Sébastien, cuisinier, participe au mouvement depuis le 17 novembre. « J’ai vu ma mère trimer avec six enfants pour s’en sortir. Ça fait des années qu’on connaît cette situation dans les banlieues. Et aujourd’hui, certains hésitent à rejoindre le mouvement de peur de devoir subir encore les violences policières. Forcement quand tu as une gueule de banlieusard, tu sais que tu seras le premier arrêté. »

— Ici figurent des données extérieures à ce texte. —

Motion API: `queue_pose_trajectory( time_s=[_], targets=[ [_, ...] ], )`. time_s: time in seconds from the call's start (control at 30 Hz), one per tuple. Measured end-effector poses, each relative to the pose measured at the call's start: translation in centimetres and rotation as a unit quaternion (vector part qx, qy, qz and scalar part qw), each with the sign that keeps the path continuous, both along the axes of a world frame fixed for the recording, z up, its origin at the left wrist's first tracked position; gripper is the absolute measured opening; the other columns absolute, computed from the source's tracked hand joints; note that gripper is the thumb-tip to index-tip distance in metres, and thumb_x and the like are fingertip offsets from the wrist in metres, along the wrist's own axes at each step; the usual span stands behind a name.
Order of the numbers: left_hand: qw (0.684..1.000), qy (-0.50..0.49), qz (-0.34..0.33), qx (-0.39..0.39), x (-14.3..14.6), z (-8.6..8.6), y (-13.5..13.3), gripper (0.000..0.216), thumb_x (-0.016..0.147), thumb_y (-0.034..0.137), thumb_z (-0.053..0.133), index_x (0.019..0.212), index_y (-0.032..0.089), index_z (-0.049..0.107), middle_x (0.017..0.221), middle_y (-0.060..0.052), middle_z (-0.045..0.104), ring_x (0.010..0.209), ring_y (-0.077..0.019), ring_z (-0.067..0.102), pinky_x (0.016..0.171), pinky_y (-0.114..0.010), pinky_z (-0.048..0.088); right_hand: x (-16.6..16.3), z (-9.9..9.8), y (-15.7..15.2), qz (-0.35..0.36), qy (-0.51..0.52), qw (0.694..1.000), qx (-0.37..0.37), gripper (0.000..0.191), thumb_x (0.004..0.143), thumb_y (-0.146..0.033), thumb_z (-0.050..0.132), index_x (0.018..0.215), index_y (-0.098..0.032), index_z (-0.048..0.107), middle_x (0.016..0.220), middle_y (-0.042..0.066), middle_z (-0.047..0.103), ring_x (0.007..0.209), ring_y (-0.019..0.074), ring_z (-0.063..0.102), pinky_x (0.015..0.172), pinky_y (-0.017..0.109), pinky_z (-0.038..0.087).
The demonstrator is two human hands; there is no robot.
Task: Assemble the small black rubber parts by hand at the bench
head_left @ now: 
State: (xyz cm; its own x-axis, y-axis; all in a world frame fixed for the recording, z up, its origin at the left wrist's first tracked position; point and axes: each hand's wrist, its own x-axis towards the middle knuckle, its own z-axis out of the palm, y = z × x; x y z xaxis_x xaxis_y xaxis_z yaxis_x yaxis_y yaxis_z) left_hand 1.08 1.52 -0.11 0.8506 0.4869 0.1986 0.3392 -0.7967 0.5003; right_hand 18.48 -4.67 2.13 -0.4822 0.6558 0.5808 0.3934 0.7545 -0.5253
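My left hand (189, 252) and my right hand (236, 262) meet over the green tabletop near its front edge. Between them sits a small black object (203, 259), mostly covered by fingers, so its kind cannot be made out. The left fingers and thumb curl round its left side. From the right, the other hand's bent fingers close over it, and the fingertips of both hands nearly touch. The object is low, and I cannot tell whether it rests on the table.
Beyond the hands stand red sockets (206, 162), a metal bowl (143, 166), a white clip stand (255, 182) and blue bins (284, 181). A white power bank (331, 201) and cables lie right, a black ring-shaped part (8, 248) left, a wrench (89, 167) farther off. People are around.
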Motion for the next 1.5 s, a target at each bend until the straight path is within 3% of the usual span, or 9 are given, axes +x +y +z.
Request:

Face à lui, Cyrille l’écoute et découvre une réalité qu’il ne percevait pas jusqu’à présent. « Avec ce que fait la police et le gouvernement aux gilets jaunes, c’est sûr que ça fait réfléchir désormais sur la façon dont on perçoit les banlieues. » Cyrille poursuit : « J’ai reçu un tir de lanceur de balle de défense dans la mâchoire, le 12 janvier. J’étais tranquille en train de quitter la manifestation lorsque j’ai reçu ce tir sans sommation, sans rien. »  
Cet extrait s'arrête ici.